Another Forrester prediction: More than 50% of chief risk officers will report directly to their organization’s CEO.
In 2022, risk became a major topic at security conferences such as Black Hat, analysts said. It has surpassed compliance as the primary driver for governance, risk and compliance technology investments as the level of risk for enterprises has increased.
He also noted that the risk preferences of firms are shifting from compliance to flexibility. Executives and boards are looking for a CRO to help identify new business opportunities.
ERM Initiative and AICPA’s 2022 The State of Risk Oversight study shows that 44% of firms have a CRO, of which 47% report to the CEO, he said. To ensure that ERMs receive the required level of executive visibility and support, more CROs will report to CEOs in 2023, he noted.
Jason Hicks, field CISO and executive advisor at Coalfire, a provider of cybersecurity advisory services in Westminster, Colo., found Forrester’s 50% prediction a bit ambitious.
“Safety and risk executives have been pushing for this change for years,” he told TechNewsWorld. “Internal company politics is a very significant constraint on this.”
“I expect to see more security executives reporting to the CEO, but not 50% next year,” he said. “I will expand the titles to include CISO and CSO, as the CRO title is most prevalent in financial services and may not exist in other verticals as a standalone role.”
Getting into MDR Business
Forrester also predicts that at least three cyber insurance underwriters will acquire a managed identification and response (MDR) provider in 2023.
While insurance providers began a more rigorous underwriting process in 2022, increased premiums and low coverage blind spots still exist, analysts explained.

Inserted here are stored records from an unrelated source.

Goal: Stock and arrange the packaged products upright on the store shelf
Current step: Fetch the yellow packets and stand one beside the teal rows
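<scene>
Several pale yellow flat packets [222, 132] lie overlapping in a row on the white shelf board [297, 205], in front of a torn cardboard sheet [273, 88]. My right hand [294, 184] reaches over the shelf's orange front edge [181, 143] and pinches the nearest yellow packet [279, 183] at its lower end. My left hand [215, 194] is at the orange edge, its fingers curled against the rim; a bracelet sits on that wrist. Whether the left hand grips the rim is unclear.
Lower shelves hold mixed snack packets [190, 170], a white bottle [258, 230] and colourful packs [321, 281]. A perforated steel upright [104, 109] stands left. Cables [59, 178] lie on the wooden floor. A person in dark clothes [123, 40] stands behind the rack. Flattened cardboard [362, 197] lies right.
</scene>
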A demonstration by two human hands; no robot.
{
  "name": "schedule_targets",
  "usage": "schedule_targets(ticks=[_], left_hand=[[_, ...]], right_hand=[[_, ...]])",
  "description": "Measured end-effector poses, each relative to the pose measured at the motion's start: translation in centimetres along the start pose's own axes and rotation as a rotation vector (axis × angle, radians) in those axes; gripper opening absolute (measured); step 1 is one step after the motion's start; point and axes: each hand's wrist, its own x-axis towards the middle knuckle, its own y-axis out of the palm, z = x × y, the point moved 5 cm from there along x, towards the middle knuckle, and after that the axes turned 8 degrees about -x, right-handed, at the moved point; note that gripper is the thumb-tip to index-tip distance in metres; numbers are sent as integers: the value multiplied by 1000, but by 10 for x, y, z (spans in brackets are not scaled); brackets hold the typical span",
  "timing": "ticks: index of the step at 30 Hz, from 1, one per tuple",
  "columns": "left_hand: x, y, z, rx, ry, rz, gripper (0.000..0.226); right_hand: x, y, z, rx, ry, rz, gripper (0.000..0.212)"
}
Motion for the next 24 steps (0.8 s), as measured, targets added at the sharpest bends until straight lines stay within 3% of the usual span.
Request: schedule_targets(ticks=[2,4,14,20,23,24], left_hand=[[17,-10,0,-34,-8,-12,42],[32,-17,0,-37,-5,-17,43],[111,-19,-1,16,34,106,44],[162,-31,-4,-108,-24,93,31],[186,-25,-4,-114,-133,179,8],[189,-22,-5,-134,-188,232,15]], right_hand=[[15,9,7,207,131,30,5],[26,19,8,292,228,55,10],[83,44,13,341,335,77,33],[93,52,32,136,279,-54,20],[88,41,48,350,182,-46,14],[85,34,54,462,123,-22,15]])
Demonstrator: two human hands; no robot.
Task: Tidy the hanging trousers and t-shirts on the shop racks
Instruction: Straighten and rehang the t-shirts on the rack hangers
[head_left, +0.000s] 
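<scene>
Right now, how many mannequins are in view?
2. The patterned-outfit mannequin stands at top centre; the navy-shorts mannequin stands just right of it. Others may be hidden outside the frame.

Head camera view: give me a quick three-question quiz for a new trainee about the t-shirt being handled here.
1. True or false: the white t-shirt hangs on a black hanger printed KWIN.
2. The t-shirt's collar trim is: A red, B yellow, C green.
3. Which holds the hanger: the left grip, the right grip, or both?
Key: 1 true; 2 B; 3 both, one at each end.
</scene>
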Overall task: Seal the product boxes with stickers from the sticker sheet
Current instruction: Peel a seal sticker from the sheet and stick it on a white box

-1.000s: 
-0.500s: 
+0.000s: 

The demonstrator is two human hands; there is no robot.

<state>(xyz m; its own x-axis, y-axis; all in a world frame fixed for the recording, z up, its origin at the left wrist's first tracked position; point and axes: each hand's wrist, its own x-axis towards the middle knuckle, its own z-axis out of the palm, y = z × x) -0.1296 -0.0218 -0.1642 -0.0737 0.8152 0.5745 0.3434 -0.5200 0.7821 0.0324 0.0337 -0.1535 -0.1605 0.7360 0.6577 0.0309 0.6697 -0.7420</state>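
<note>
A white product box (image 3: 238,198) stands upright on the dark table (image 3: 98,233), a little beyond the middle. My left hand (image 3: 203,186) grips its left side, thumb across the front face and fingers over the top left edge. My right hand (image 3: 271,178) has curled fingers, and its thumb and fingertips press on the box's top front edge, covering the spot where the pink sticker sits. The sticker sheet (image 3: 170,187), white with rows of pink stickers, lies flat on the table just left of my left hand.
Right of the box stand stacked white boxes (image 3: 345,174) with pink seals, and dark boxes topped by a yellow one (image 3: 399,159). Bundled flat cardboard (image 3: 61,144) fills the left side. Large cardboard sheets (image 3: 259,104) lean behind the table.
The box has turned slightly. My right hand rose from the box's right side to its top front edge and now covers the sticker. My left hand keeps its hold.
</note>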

They expect insurers to move aggressively into cybersecurity by acquiring MDR firms, many of which will be looking to exit a market that is too competitive.
Hicks agreed with Forrester’s forecasters. “This is a good way to add ARR . [Absolute Risk Reduction] in their revenue mix,” he said.
“We have already seen Aon and others buy out incident response firms, so this is another synergistic investment for insurers,” he continued. “It can also be a good way to manage staffing challenges, as many MDR firms also have incident response staff.”